The decline in oxygen levels in skeletal muscles during exercise is a consequence of heightened oxygen consumption.10 Mao et al. found that elevated OXPHOS activity led to the accumulation of AARS2 and the induction of PDHA1 and CPT2 lactylation. This observation points to a regulatory feedback loop linking cellular OXPHOS activity and hypoxia. In mouse models, the authors demonstrated that type I skeletal muscles, rich in mitochondria and responsible for endurance, exhibited higher AARS2 accumulation and lactylation after exercise compared to type II muscles with fewer mitochondria. Additionally, mice overexpressing AARS2 displayed diminished endurance in extensive running compared to Aars2–/– mice due to reduced OXPHOS. However, they exhibited lower levels of ROS and oxidative damage after exhaustive running. This underscores the potential role of mitochondrial lactylation as a protective mechanism against oxidative stress during endurance exercise.
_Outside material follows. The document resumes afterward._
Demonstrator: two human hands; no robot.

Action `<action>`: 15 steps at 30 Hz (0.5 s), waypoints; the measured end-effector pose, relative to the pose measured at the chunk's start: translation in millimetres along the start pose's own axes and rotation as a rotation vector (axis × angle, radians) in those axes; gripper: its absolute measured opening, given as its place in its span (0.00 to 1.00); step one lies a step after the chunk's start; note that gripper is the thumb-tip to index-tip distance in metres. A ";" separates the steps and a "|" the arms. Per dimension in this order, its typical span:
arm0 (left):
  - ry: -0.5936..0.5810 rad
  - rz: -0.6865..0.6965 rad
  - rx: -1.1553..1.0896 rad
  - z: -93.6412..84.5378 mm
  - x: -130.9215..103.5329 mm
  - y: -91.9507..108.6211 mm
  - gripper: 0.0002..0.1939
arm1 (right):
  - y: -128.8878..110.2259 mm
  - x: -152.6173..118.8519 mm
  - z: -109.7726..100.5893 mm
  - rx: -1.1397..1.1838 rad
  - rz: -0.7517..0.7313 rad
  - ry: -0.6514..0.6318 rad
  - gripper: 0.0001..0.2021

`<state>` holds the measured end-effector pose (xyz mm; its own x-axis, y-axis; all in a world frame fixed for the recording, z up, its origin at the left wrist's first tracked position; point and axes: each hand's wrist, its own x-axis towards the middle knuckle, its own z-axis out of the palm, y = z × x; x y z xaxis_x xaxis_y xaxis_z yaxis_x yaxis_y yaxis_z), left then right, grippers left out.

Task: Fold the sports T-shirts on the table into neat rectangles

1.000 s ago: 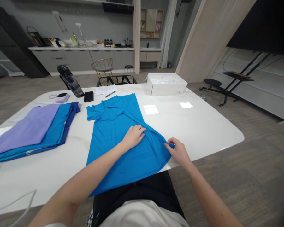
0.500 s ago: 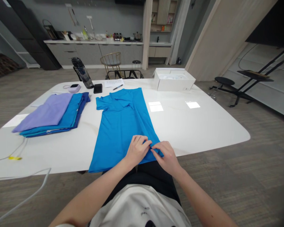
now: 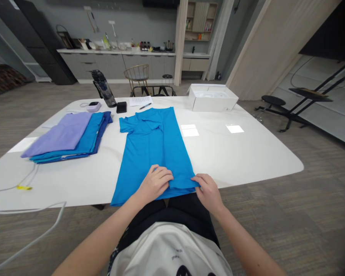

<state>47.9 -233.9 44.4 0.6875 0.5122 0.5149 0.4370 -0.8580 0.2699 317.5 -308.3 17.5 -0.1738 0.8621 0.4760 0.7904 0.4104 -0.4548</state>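
Observation:
A bright blue T-shirt (image 3: pixel 143 149) lies on the white table, its hem at the near edge and its neck end away from me. The right side is folded inward as a long strip, while one short sleeve sticks out at the left. My left hand (image 3: pixel 157 181) is closed at the inner edge of the folded strip, fingertips on the cloth near the hem. At the strip's lower right corner, my right hand (image 3: pixel 207 189) pinches the fabric between thumb and fingers.
Left of the shirt is a stack of folded clothes (image 3: pixel 66 134), lavender on top. Behind stand a dark water bottle (image 3: pixel 105 89), a black wallet-like item (image 3: pixel 121 107), a pen (image 3: pixel 145 106) and a white box (image 3: pixel 212 98). A pale cable (image 3: pixel 50 230) hangs at the left.
My hands have moved apart, the left one leftward and the right one slightly right. The shirt's right side near the hem now lies folded over, flatter and wider than before.

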 end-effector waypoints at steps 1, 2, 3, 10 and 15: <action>-0.060 0.021 0.005 -1.9 -3.5 -0.3 0.10 | 2.5 -2.9 -2.4 -0.001 -0.032 -0.009 0.19; -0.117 0.035 0.010 -3.0 -7.0 -0.2 0.10 | 5.1 -5.8 -4.4 -0.003 -0.053 -0.019 0.18; -0.166 0.042 0.017 -3.4 -10.3 0.4 0.09 | 7.6 -8.7 -6.0 -0.006 -0.065 -0.029 0.17; -0.297 -0.007 0.001 1.1 -22.8 14.5 0.08 | 10.3 -18.1 -17.3 -0.017 -0.088 -0.177 0.11; -0.300 -0.036 -0.073 2.4 -17.4 18.9 0.12 | 11.5 -11.0 -24.7 -0.028 -0.085 -0.175 0.06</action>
<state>45.7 -259.0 38.6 0.8175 0.5218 0.2437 0.4289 -0.8340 0.3471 343.0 -320.5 25.7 -0.3377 0.8644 0.3726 0.7844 0.4772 -0.3961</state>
Together, Mao et al.’s study highlights the pivotal role of protein lactylation in governing mitochondrial OXPHOS, illustrating how cells adapt metabolically under hypoxia to minimize ROS generation and associated damage. The recognition of AARS2 as a lactyltransferase not only unveils an unprecedented facet of its function but also opens avenues for uncovering novel lactyltransferases. These findings highlight the influence of cellular states on metabolism, emphasizing the significance of metabolites like lactate in modulating cellular functions through feedback mechanisms. This research once again suggests that substances once deemed ‘metabolic wastes’ indeed play crucial roles.